Business needs vs. customer needs
Your business is your pride and joy, and it can be hard to separate the importance of pursuing your business needs and wants from meeting your current customer needs. Time and resource management are key, and as you work toward your growth goals, you need to strike a balance between your customer needs and the needs of your business.
This can be a tough line to walk for many business owners. So as you’re setting your sales and growth goals, make sure that you’re setting attainable goals and that you’re being selective about the clients you take on. Remember that it’s okay to turn down a client if servicing them is outside of your comfort level or current business needs and capabilities.
So, after starting a business and getting it up and running, how do you best identify your customer needs and expectations?

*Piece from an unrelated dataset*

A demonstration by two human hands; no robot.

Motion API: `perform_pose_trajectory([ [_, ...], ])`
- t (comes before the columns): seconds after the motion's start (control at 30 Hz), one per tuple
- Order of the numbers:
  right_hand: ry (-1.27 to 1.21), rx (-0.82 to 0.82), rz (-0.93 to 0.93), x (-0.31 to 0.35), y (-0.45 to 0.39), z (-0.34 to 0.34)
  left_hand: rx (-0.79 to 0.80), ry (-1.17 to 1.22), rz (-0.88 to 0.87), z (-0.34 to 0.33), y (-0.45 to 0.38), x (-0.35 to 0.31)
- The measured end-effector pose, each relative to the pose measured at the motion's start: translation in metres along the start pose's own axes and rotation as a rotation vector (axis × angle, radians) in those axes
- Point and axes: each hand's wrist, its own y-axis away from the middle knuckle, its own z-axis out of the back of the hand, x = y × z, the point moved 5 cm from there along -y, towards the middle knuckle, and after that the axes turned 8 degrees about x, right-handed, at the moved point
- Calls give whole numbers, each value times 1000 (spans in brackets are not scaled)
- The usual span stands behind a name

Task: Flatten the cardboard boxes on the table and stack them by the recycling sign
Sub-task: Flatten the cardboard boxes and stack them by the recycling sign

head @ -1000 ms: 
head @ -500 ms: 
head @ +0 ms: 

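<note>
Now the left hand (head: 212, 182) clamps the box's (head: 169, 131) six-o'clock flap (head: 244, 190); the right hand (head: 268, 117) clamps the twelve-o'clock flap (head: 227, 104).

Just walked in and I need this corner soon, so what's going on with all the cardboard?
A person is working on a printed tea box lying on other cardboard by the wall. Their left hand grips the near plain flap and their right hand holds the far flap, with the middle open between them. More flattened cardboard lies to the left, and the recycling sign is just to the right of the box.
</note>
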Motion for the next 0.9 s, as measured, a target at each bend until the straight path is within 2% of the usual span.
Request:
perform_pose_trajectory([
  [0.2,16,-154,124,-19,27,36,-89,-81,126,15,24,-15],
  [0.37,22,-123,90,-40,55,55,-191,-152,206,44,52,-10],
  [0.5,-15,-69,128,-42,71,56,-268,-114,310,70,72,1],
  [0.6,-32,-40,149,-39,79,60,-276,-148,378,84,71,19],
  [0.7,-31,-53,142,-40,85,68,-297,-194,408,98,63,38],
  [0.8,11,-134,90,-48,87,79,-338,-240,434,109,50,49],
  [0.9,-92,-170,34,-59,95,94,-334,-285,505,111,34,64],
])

If the clients you choose to work with have high requirements, but aren’t paying enough to justify the amount of time you’re spending meeting those needs, it may be time to reassess that customer relationship. In order to grow your business and meet your goals, you need to work with clients who see you as a valued partner.

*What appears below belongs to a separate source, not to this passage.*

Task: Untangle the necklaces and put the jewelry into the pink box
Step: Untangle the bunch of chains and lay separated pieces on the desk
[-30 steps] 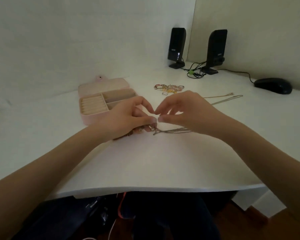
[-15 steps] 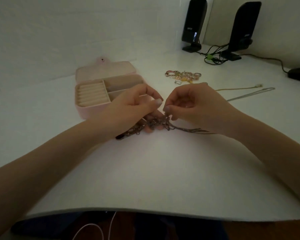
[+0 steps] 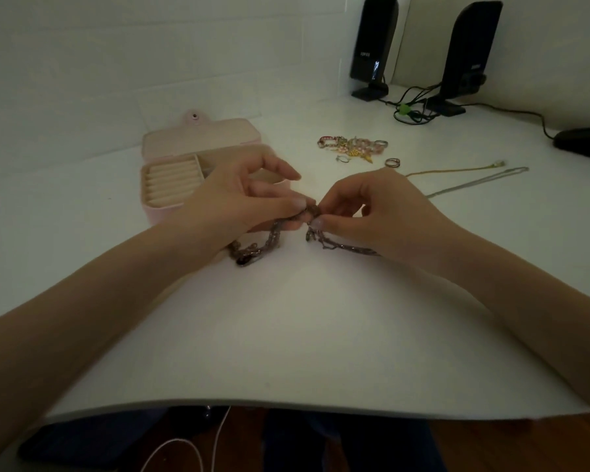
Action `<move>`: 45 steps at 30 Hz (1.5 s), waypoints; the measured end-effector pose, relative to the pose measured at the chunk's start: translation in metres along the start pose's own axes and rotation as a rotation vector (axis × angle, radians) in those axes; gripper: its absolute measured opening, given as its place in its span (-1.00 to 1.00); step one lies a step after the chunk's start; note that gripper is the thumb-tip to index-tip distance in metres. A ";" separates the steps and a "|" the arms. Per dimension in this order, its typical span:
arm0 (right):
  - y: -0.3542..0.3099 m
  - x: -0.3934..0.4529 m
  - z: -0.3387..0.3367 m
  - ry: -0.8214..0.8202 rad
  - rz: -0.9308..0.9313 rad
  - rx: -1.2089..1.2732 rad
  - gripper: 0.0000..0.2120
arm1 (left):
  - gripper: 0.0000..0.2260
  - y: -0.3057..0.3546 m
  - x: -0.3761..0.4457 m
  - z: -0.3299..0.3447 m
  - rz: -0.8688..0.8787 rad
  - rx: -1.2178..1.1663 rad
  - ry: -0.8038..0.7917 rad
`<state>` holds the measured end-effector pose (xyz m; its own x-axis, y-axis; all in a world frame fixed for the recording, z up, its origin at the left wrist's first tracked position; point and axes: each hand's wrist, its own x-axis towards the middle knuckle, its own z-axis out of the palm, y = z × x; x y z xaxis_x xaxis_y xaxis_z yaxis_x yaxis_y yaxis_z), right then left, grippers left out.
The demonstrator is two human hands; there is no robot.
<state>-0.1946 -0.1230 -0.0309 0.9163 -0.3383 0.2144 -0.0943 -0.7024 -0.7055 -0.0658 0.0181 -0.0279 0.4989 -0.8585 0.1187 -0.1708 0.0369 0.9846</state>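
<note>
Where the pink box [image 3: 184,172] stands open on the white desk [image 3: 286,335] at the left, its lid lies back and its ribbed ring slots hold nothing visible; the left hand [image 3: 239,202] hides its right compartments. That hand pinches the tangled necklaces [image 3: 273,233], dark linked chains held just above the desk between both hands, loose ends trailing down either side. The right hand [image 3: 372,212] pinches the same knot. Farther right lie a heap of rings [image 3: 353,148] and two thin chains [image 3: 470,177], too small to tell apart.
</note>
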 end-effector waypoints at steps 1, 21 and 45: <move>0.000 0.000 0.000 -0.001 -0.011 -0.002 -0.94 | -0.70 0.000 0.000 0.000 0.002 0.027 0.005; -0.001 0.004 -0.003 -0.027 0.264 0.524 -0.88 | -0.84 -0.003 -0.003 0.009 0.015 0.290 0.015; -0.001 0.012 0.001 -0.187 0.365 0.809 -0.68 | -0.83 -0.003 -0.003 0.010 -0.001 0.337 -0.001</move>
<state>-0.1830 -0.1261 -0.0282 0.9381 -0.2966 -0.1787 -0.1533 0.1070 -0.9824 -0.0753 0.0157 -0.0328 0.4986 -0.8589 0.1171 -0.4417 -0.1354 0.8869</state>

Employee needs In an organization
Your brand values not only inform your sales position and marketing materials for customers but also your internal company culture.
The employee needs in an organization are just as important as any other needs. After all, when it comes to meeting your client expectations and achieving your business growth goals, your employees are the ones who are executing the day-to-day work to make it happen.
The employee needs in an organization will continue to evolve as the workforce evolves. And, as all business owners know, it’s more difficult than ever to hire and retain experienced talent.
When you’re working to acquire new business and acquire new talent at the same time, you’ll likely never be able to match your staffing needs, and your overall business needs 100% — but your goal should always be to work toward that balance.
How to figure out your business needs
When it comes to discovering what your true needs are and addressing them, while at the same time maintaining balance among your clients, your company, and your coworkers, each one brings unique demands to the table that sometimes seem to conflict.
In order to resolve these conflicts, you need to find ways to save time and money so you can pass these savings along to each member of the trifecta. It may help to carry out periodical business assessments to help achieve this goal.
Business needs assessment
It’s no secret that every business owner will face challenges along the path to success. And it can be difficult to find time to hit pause and run a business needs assessment. However, the intent behind such an exercise is to identify areas where your business can improve with regard to the products or services you’re offering, the individuals you employ, or those you do business with.
It’s vital to step back now and then to analyze how your business is doing, identify gaps in performance, and make plans to adjust for improvement.
Business needs analysis
If you find that reviews or the popularity of your product or service are slipping, or you’re having a harder time than usual retaining employees or attracting new customers, it may be time to run a business needs analysis.
A business needs analysis is a specific type of business needs assessment in which you identify core requirements that need to be addressed and find fixes for the business problems holding you back from achieving your business goals.
Gaining back your balance
It’s not unusual for business owners to become bogged down from time to time as a result of the effort it takes to manage the many needs of their company, employees, and clients. Luckily, a solution can be found in keeping your focus on what inspired you to go into business in the first place.
If you’re feeling overwhelmed juggling your many business obligations, you can start by going back to the basics! Reevaluate and establish your true priorities by running a business needs assessment, and you’ll be back on track with your balancing act in no time.